|
From: Kevin K. <kev...@gm...> - 2023-02-06 04:19:20
|
On Fri, Feb 3, 2023 at 4:39 PM Poor Yorick <org...@po...> wrote: > On 2023-02-03 18:19, Donald G Porter via Tcl-Core wrote: > > On 1/27/23 10:36, apnmbx-public--- via Tcl-Core wrote: > >> > > > > Both 2) and 3) may impose constraints and demand revision to the > > Tcl_Filesystem interface and its Tcl_FSMatchInDirectoryProc slot. The > > encoding to be used to interpret the bytes of a filename might better > > be an attribute of a Tcl_Filesystem or of a mount point rather than an > > application-wide (and not thread-stable?) notion of a system encoding > > pulled in through a side channel. > > Even this won't solve the problem. Posix filesystems don't maintain a > known > encoding as part of their configuration. An ext4 filesystem mounted at > root > may have filenames encoded in utf-8, and then another ext4 filesysem > mounted > somewhere else might have filenames encoded in another encoding. No > matter > what encoding Tcl attributes to this combined set of files, it's going > to be > wrong at some point. > The only known solution to that problem is to perform a temporary [encoding system iso8859-1] prior to [open] (or any other activity manipulating a path name, and then construct all path names by concatenating results of [encoding convertto] before and after the offending mount point - of course, reverrting [encoding system] as soon as the path name is sent to the OS. That will have the effect of treating the path names as sequences of bytes and pushing encoding management onto the user of the filesystem.
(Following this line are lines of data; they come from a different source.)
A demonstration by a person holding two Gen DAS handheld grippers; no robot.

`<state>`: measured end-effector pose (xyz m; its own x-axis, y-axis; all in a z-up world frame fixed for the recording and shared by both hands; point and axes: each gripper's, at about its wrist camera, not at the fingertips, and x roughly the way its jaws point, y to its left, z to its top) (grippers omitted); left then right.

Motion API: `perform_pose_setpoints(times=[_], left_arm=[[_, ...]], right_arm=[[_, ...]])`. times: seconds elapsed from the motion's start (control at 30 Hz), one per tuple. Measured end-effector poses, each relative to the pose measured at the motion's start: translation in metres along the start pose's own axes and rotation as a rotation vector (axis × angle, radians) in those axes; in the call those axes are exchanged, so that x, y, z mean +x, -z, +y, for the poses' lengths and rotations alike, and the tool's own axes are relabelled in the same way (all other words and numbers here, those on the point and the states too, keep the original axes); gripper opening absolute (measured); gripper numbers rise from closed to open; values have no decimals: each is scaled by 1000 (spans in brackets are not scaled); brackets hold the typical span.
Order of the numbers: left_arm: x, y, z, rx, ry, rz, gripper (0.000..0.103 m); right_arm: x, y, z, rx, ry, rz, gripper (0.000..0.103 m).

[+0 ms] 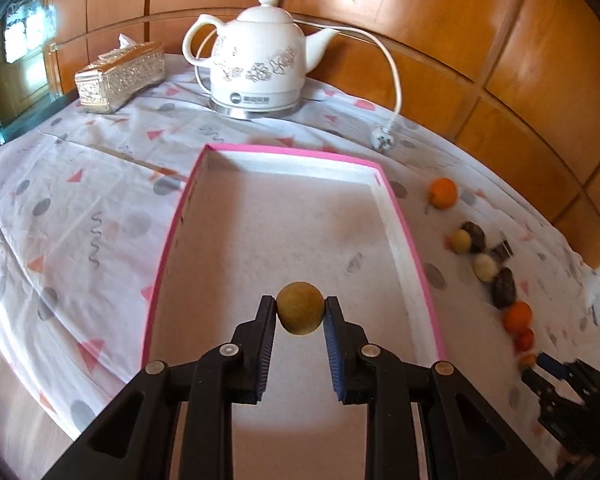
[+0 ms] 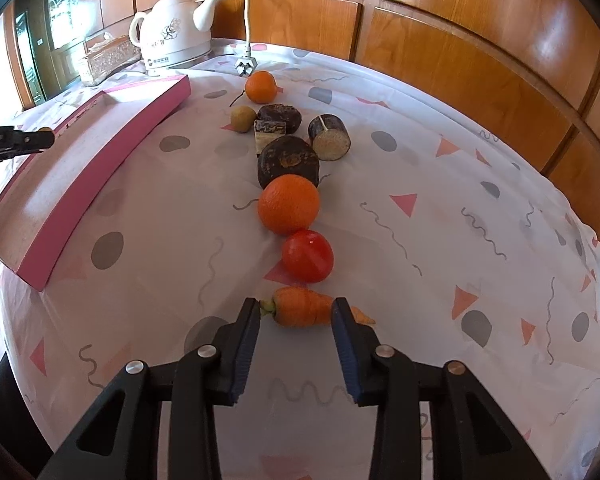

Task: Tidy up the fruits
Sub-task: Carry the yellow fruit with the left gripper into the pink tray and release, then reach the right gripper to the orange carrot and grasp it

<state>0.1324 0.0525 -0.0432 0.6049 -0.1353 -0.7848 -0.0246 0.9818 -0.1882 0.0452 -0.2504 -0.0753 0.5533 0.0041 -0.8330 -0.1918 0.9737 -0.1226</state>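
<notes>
My left gripper (image 1: 300, 309) is shut on a small green-brown kiwi (image 1: 300, 314) and holds it above the near part of the pink-rimmed white tray (image 1: 380, 200). In the right wrist view my right gripper (image 2: 296, 308) is open, just above the cloth, with a small carrot (image 2: 300, 312) lying between its fingertips. Beyond the carrot a row runs away from me: a red tomato (image 2: 307, 255), a large orange (image 2: 289, 204), dark brown pieces (image 2: 288, 160), a cut piece with a pale face (image 2: 330, 138), another kiwi (image 2: 243, 118) and a far orange (image 2: 261, 87).
A white kettle (image 1: 256, 56) with its cord and plug (image 1: 382, 140) stands at the back, a glittery tissue box (image 1: 120, 78) to its left. The patterned cloth (image 2: 420, 240) covers the table. Wooden panels (image 2: 480, 60) close the back and right. The tray's pink wall (image 2: 100, 168) is left of the row.
</notes>
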Motion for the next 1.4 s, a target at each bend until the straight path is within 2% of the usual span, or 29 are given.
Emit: perform_pose_setpoints(times=[0.1,0.13,0.2,0.47,0.57,0.93,1.17,1.4], left_arm=[[5,-2,1,-13,-38,0,26],[6,-2,1,-16,-38,0,29],[3,2,-2,-13,-50,-10,51],[-16,26,-25,46,-28,-43,52],[-28,34,-34,72,-23,-63,59],[-61,60,-53,152,20,-108,66],[-62,69,-45,118,53,-81,69],[-66,72,-27,52,26,-88,71]], right_arm=[[2,-2,0,2,0,-5,38],[3,-2,-1,7,-2,-8,38],[4,-4,-2,19,-4,-12,38],[7,-7,-1,14,9,-15,38],[8,-8,0,9,21,-17,38],[8,-7,4,0,48,-25,38],[6,-3,6,17,57,-36,38],[3,0,4,67,57,-45,38]])
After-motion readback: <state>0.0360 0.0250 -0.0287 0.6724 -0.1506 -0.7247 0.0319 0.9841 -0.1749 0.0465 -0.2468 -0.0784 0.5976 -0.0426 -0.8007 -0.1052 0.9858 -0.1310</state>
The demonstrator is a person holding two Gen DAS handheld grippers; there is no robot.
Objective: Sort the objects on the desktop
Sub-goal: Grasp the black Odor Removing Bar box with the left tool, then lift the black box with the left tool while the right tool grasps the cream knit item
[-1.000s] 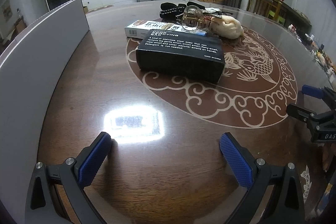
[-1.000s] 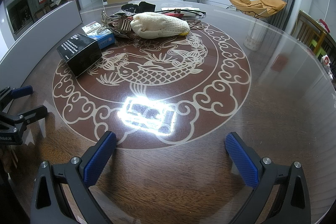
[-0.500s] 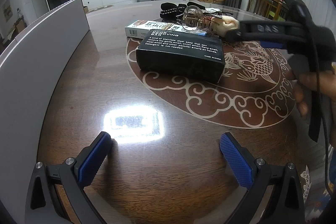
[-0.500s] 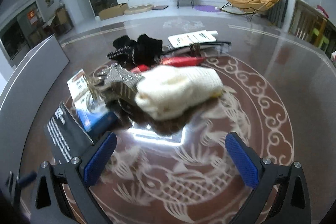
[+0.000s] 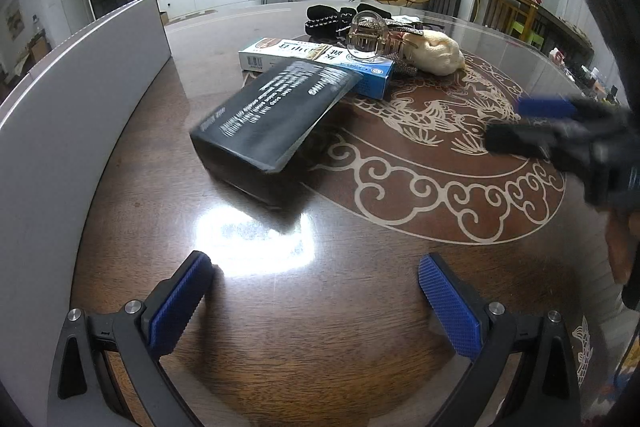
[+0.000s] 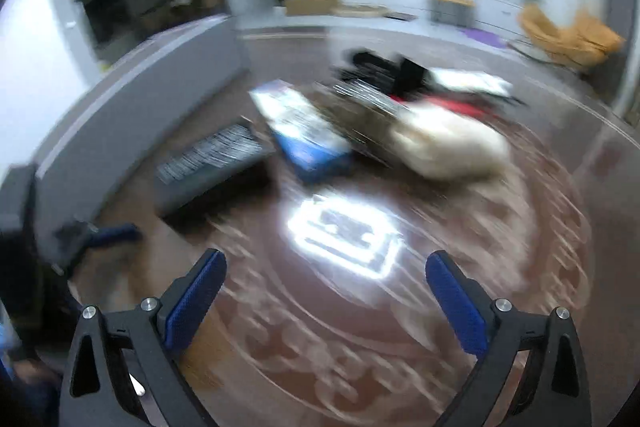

It's truly nasty - but I don't have any better ideas unless we start having virtual filesystems mirroring the Posix mount points - which I suppose would be doable, but I'm not sure it's worth the effort for this one bizarre case. (Which, by the way, is just about the only legitimate use I've found for changing [encoding system].) -- 73 de ke9tv/2, Kevin |